The violence, which has included kidnappings, car-to-car shootings on boulevards and victims pelted by machine guns in broad daylight, has left hundreds dead and has Juarenses looking over their shoulders as they try to go about their daily lives.

What sparked the bloodshed in Juárez is unclear, but somehow agreements between the Sinaloa and Juárez drug cartels apparently crumbled, leading to fighting among smaller organizations.

It is difficult to gauge the size of each of the drug-trafficking organizations, although it is clear that the estimated $10 billion in drug money and weapons that flows into Mexico from the United States each year supplies traffickers with enough money to corrupt authorities and to buy weapons, equipment and technology.

The animosity between Chapo Guzman’s Sinaloa cartel and “La Linea,” as the Juárez cartel is also known, is evident as the death toll mounts, including several corpses recently found with threatening notes aimed at Guzman’s associates.

“This will happen to those who keep supporting El Chapo.

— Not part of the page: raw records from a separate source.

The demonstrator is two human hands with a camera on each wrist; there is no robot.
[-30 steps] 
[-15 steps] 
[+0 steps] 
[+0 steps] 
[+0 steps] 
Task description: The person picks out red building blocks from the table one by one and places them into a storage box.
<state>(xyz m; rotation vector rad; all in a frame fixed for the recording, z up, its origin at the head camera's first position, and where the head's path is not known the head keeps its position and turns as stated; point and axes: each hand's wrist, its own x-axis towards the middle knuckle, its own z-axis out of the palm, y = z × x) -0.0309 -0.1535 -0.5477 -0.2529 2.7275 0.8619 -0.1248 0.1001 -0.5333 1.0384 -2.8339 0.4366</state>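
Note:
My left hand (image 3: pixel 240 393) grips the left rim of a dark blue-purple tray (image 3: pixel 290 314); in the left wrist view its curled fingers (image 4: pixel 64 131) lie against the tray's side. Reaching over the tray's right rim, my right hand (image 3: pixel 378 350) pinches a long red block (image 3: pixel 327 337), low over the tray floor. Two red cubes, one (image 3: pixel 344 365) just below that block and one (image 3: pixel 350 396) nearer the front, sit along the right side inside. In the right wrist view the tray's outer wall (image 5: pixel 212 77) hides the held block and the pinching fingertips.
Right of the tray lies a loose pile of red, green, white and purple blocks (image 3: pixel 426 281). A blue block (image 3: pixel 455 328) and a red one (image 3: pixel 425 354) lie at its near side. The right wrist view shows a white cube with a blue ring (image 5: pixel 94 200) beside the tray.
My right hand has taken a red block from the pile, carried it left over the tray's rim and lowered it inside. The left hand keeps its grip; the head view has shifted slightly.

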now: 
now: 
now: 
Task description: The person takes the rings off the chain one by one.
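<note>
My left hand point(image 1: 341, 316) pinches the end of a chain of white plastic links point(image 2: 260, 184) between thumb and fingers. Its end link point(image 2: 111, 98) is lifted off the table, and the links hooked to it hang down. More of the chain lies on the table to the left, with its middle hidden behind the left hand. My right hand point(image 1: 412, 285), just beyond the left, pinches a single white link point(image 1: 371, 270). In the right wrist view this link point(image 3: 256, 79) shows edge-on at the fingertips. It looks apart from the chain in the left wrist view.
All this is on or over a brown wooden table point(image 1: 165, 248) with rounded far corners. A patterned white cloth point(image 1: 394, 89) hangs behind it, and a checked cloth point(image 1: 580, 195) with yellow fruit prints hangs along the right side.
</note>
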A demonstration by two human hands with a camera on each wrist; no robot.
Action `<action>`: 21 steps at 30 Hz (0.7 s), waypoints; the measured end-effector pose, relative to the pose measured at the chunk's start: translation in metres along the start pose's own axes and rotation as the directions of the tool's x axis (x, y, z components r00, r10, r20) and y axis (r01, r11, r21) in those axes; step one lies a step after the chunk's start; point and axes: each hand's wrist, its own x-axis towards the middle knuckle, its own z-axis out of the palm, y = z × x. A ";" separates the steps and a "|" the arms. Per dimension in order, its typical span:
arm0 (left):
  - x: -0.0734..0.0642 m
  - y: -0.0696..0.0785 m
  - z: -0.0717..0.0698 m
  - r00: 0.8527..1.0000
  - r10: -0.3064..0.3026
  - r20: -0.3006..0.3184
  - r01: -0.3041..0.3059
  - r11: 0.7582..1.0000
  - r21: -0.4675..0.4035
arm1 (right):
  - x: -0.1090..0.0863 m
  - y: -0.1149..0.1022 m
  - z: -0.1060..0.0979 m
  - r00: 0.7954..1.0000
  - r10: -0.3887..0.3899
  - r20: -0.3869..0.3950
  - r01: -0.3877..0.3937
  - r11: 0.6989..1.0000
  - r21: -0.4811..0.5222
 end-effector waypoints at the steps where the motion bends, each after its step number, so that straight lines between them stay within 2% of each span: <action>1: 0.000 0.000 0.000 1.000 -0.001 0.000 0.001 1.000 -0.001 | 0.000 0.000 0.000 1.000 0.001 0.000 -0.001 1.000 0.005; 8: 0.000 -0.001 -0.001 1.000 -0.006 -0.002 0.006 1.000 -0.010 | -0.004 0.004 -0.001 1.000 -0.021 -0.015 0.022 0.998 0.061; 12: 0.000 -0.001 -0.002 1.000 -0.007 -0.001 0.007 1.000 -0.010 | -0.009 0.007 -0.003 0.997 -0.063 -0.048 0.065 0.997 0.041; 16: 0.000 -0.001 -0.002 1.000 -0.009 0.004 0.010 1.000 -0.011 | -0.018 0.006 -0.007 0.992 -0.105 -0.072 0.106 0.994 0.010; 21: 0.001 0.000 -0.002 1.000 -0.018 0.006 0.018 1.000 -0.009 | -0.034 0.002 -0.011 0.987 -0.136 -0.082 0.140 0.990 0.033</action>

From La Linea and those who follow it,” stated a note found next to two men slain in the Loma Blanca area outside of Juárez.

The suspected head of the Juárez drug cartel is Vicente Carrillo Fuentes, who is believed to have taken control of the organization after the 1997 death of his brother, Amado Carrillo Fuentes, who was nicknamed the “Lord of the Skies” because of his use of airplanes to smuggle cocaine.

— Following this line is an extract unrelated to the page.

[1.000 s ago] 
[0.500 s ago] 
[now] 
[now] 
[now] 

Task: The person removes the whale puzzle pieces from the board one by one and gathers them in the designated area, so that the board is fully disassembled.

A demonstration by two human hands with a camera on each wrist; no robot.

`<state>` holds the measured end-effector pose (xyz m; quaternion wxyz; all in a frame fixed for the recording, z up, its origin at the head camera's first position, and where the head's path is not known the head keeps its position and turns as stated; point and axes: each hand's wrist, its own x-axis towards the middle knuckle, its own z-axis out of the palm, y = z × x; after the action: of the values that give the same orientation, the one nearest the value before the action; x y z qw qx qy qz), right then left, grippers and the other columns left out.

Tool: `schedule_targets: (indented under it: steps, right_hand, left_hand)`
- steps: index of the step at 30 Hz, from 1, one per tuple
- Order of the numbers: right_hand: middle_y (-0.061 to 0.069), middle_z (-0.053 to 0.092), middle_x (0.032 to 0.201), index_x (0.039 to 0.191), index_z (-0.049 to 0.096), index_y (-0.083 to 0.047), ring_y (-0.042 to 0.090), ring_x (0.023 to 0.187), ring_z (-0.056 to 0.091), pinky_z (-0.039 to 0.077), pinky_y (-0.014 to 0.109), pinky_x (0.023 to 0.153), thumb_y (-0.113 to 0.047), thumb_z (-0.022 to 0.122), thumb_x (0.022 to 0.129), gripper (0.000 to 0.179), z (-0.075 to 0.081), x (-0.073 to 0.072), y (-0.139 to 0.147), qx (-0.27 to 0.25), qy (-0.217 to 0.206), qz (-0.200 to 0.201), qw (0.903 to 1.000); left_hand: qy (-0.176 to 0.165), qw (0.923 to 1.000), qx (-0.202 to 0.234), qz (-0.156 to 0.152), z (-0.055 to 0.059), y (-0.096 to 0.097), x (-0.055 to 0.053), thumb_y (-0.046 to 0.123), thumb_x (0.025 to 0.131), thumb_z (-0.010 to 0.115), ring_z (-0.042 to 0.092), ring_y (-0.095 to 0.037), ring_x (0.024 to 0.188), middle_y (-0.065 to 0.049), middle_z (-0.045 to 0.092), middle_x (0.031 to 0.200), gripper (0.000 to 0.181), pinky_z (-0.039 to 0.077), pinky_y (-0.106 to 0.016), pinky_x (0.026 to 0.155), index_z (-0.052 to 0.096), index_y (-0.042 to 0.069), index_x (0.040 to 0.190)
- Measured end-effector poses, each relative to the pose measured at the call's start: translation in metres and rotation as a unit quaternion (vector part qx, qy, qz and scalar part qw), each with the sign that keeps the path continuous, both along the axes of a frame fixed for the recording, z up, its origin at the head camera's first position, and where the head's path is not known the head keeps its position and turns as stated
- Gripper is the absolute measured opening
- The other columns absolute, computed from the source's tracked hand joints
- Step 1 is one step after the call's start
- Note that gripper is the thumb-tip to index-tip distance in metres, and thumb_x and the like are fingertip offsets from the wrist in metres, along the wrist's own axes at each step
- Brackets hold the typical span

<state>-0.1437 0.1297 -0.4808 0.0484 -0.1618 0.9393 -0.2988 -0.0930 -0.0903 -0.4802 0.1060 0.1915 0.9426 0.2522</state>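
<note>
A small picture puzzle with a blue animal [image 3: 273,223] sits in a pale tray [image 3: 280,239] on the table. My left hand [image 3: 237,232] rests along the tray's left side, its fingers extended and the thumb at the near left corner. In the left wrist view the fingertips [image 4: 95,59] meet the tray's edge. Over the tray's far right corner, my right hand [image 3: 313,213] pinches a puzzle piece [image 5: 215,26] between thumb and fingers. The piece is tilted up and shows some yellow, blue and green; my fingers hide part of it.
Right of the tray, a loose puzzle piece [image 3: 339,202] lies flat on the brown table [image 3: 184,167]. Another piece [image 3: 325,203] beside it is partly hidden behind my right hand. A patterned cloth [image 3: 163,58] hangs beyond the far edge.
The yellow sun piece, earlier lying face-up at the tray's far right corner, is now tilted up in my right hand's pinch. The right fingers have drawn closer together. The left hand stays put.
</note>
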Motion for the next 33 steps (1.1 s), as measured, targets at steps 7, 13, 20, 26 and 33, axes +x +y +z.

Vicente Carrillo Fuentes, 45, was indicted in 2000 by a U.S. federal grand jury on a long list of charges, including 10 counts of murder and the distribution of tons of cocaine and marijuana bound for New York, Chicago and other markets throughout the nation.

A Mexican federal police, or PGR, commander identification card bearing a photo of Vicente Carrillo Fuentes was recovered by the FBI from a West El Paso home in 2000, El Paso Times archives showed.

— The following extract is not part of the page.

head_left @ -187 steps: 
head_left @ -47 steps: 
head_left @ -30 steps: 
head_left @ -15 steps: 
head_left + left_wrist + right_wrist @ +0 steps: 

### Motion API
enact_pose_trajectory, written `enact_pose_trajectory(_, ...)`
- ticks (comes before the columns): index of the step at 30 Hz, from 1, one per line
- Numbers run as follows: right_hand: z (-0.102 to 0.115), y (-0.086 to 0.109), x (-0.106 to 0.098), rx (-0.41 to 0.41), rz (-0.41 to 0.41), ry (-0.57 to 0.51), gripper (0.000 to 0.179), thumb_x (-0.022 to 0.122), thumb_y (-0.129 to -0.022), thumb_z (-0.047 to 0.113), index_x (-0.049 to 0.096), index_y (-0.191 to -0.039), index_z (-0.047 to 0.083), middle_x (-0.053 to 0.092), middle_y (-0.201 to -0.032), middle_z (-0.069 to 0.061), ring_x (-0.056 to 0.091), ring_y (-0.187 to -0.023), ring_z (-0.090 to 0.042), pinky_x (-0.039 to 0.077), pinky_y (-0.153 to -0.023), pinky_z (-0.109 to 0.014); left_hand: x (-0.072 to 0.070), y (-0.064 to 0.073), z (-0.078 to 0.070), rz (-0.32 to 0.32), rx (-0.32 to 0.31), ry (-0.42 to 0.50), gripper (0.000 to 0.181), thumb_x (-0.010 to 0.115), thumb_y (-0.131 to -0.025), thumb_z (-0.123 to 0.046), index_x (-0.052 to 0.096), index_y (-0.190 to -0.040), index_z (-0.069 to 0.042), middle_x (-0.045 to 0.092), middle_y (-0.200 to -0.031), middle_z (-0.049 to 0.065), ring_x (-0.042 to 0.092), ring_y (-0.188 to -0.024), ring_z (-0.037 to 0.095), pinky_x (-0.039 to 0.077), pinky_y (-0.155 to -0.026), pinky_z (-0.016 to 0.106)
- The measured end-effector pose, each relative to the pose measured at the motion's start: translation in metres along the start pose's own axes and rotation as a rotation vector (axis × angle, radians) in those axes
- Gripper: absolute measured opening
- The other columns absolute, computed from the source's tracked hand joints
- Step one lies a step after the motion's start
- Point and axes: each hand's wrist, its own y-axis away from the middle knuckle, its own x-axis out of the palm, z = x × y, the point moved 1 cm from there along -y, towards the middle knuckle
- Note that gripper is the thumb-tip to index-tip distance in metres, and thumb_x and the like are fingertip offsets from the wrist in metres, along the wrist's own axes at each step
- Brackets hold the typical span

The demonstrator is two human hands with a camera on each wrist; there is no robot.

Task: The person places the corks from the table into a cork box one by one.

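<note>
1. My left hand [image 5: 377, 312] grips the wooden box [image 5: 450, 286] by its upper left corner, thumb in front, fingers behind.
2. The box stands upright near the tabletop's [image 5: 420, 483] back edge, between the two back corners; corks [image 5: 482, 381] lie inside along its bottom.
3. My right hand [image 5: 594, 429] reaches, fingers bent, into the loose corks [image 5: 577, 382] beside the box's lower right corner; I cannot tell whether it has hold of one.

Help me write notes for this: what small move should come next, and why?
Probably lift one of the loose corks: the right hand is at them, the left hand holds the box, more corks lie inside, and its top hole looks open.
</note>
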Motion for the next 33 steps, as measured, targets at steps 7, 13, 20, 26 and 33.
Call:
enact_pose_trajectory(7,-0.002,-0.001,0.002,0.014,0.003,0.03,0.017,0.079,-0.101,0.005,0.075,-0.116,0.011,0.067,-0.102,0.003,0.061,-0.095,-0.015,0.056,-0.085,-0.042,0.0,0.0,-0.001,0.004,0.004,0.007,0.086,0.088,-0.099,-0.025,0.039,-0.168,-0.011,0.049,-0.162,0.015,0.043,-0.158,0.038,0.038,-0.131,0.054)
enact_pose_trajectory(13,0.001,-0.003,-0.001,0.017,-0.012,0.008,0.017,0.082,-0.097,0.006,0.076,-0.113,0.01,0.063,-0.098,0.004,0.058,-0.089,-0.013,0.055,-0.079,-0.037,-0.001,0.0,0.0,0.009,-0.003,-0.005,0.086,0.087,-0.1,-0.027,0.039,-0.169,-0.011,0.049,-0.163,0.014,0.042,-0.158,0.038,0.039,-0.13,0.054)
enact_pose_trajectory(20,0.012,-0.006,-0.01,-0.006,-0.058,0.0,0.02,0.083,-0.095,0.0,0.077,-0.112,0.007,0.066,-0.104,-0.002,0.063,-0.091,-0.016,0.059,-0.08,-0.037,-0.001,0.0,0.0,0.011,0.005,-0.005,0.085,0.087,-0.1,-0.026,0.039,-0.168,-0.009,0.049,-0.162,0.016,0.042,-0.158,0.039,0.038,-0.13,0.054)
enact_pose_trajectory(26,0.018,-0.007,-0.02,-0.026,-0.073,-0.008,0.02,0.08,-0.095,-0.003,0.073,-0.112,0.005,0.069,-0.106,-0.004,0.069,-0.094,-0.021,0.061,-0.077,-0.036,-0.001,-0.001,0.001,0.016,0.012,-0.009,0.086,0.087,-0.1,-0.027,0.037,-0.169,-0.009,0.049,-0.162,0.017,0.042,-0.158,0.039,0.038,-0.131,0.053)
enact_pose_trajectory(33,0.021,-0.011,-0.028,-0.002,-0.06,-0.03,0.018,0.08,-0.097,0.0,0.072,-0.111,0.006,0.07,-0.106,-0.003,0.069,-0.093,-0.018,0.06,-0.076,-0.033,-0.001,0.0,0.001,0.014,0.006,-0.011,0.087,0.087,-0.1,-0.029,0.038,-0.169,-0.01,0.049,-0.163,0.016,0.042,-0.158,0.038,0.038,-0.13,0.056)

Saturday, October 17, 2009

Three Sicarios are Forgiven for 211 Executions

Four men of the group "La Línea" who were arrested in August, and who authorities from the task force Operativo Conjunto Chihuahua say confessed to at least 211 executions in Chihuahua, were order held only for the crimes of paticipating in organized crime and possession of firearm restricted exclusively to the Army. The federal court did not formally charged them for the actual murders.















The federal judge had been appointed to hear the order of apprehension for murder against these sicarios (assassins for hire) but declined due to jurisdictional powers.

Friday, October 16, 2009

Los Linces


Los Linces (The Bobcats) are former soldiers of the Army's special forces and are now the main group of assassins (sicarios) of the Juarez cartel or the branch cell known as La Línea which are headed by Vicente Carrillo Fuentes. Just like Los Zetas of the Gulf Cartel, Los Linces operate with military tactics, they move in cells of no more than five to avoid being detected and are usually armed with sophisticated first class combat weaponry and equipment.

Highly trained by the Mexican Armed Forces, Los Linces sole role is to execute targeted victims. They speak with no one within the criminal organization except for the kingpins of the Juarez cartel. Very few people within the Juarez Cartel know of their whereabouts or know anything about their identity, but inside La Línea they are feared.


This group of assassins consists of up to 80 active members. They are recruited from different parts of the country such as Sinaloa, Veracruz and other parts south. The federal Attorney General's Office (PGR) has not officially confirmed their existence but testimony from suspects that have been arrested and witnesses under the protection of the government have provided information of their presence.